De esta manera, en 2017 se intervino para detener a varias decenas de delincuentes que, de acuerdo con Astudillo, operaban como “falsos” policías (con uniforme y armamento oficial), y que controlaban la corporación municipal de Zihuatanejo. En 2018 tocó el turno a Acapulco, donde elementos federales desarmaron a la policía municipal y asumieron las funciones de seguridad pública, pocos días antes del relevo en el ayuntamiento. Finalmente, en marzo de este año se decidió desarmar a la policía de Iguala.

Ante la dramática situación de inseguridad que se vive en el país desde hace más de una década es difícil no caer en el fatalismo. Sin embargo, en Baja California Sur y en Guerrero concluyen dos administraciones que ilustran que al menos es posible cambiar el rumbo y que existe una ruta viable hacia la gradual pacificación del país.

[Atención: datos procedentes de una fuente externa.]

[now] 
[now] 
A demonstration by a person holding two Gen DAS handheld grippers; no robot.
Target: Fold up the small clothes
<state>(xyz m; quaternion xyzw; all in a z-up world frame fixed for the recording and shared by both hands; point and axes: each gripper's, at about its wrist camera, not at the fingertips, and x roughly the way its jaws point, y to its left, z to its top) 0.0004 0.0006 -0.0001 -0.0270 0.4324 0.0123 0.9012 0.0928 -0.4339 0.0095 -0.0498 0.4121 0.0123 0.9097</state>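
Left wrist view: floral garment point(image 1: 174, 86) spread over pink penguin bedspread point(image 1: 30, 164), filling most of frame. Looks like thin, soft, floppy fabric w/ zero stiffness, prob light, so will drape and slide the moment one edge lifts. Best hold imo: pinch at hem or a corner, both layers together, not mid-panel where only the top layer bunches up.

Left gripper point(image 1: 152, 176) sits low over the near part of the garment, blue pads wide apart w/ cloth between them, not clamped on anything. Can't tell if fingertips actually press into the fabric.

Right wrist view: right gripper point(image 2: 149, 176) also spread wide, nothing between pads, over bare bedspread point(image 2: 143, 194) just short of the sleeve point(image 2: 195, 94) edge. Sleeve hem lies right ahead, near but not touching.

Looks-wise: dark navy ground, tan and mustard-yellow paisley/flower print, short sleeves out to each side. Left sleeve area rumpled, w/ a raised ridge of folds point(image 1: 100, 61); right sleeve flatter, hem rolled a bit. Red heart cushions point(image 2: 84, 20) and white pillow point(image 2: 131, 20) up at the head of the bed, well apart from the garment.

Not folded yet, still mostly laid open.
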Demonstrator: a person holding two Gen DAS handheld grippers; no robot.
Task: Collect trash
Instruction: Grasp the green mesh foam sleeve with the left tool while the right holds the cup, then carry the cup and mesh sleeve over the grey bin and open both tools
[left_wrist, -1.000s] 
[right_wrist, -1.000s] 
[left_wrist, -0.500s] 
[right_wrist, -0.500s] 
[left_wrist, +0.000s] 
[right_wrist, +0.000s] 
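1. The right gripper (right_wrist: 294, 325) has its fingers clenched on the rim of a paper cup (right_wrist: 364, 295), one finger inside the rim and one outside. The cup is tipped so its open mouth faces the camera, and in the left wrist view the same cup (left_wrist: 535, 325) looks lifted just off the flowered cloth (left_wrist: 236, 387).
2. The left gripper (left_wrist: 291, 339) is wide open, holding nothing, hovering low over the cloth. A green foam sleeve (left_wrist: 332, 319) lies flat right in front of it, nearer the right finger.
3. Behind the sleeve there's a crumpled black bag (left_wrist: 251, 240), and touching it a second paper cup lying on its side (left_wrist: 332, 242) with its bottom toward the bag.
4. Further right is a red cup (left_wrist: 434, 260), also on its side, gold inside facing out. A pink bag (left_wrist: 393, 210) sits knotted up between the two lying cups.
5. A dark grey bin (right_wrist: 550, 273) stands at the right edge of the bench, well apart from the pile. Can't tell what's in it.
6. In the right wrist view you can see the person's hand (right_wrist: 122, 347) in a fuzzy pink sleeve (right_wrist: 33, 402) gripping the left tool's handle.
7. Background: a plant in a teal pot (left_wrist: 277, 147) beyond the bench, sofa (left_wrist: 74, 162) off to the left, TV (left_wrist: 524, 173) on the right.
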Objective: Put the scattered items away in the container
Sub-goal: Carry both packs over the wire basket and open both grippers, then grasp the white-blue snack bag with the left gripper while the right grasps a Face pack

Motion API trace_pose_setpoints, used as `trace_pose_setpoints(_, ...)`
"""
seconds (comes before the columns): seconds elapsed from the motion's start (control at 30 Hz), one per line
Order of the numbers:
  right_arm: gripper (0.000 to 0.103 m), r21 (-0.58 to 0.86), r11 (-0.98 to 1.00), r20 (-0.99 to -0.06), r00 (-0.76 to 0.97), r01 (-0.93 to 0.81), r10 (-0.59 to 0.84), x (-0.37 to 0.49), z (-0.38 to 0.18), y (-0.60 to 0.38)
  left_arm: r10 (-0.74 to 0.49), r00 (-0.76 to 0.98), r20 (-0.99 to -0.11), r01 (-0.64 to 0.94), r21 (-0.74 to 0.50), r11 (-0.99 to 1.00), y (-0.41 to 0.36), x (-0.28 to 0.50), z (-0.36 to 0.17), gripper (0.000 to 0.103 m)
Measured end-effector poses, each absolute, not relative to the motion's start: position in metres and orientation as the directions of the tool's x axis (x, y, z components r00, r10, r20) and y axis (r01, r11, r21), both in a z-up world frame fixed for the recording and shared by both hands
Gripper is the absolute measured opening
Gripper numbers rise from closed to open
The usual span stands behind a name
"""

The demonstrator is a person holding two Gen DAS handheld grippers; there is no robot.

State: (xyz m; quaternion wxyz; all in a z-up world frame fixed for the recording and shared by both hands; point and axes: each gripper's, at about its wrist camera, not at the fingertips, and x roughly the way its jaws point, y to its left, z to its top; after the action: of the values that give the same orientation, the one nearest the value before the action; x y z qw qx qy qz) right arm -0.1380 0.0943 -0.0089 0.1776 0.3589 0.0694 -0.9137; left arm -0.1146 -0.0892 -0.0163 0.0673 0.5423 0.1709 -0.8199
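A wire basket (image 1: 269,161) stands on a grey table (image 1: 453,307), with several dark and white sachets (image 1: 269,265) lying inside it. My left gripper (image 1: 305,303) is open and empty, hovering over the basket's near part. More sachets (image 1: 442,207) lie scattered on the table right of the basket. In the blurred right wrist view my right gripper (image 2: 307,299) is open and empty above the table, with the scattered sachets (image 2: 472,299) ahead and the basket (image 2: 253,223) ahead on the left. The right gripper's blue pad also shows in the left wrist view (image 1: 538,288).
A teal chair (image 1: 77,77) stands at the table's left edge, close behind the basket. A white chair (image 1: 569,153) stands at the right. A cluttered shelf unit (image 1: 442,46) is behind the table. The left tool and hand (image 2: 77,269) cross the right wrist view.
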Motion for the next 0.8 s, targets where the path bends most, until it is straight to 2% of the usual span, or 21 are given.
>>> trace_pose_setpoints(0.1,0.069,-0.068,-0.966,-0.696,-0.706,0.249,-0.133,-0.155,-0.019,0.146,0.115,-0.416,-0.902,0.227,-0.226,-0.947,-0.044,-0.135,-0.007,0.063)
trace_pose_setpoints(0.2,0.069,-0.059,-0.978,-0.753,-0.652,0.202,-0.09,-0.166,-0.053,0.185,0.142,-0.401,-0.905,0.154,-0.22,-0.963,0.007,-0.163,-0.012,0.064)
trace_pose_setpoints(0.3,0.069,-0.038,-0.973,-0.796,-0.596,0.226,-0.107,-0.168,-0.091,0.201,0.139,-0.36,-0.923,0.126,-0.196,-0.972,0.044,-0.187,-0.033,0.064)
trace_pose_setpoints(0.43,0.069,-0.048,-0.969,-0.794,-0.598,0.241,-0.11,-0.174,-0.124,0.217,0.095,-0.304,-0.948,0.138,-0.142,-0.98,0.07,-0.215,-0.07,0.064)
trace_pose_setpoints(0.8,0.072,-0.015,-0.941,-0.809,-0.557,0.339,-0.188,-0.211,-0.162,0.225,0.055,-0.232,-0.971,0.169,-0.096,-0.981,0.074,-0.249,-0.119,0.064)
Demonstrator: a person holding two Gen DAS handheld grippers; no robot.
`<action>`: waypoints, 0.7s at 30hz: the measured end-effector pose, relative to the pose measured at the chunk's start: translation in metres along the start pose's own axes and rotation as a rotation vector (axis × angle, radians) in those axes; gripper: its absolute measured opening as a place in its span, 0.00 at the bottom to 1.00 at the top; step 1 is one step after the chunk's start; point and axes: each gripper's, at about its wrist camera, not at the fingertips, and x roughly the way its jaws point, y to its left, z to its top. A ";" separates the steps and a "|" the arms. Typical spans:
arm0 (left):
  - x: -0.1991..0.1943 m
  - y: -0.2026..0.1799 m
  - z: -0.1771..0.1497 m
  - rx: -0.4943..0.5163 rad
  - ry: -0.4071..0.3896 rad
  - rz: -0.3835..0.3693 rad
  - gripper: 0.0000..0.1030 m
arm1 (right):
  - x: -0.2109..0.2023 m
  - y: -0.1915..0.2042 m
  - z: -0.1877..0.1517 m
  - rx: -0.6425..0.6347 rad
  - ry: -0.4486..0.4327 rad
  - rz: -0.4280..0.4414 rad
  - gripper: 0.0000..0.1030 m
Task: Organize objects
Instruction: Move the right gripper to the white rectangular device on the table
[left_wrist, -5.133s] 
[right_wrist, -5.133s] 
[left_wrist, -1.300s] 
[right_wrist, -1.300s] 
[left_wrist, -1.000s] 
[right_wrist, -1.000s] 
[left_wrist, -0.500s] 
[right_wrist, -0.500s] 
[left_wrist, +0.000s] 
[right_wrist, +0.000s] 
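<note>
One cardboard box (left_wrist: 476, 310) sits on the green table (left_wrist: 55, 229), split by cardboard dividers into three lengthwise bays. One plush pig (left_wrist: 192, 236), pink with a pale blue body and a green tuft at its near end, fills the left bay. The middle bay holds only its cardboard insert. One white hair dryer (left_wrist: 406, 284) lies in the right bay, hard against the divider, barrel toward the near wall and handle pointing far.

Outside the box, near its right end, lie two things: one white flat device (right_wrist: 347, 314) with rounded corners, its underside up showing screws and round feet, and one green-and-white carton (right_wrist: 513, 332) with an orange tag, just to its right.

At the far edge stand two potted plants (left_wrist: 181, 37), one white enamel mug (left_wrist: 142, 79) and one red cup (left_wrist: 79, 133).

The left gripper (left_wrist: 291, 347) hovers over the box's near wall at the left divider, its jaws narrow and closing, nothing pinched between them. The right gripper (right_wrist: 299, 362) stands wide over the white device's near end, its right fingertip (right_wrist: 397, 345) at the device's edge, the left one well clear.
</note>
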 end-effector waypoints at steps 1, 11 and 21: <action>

Por supuesto, hace falta mucho más de lo que se hizo en estas dos entidades (se trata de estados con poblaciones relativamente pequeñas, donde fue posible lograr un cambio gracias, en buena medida, a la intervención de instituciones del gobierno federal, no a un trabajo de largo alcance de creación de capacidades locales). Sin embargo, es importante resaltar que la voluntad política para poner fin a la violencia –o para mantener la paz ahí donde existe, como fue el caso de los gobernadores de Campeche, Querétaro y Tlaxcala– es un factor central para iniciar el proceso de pacificación.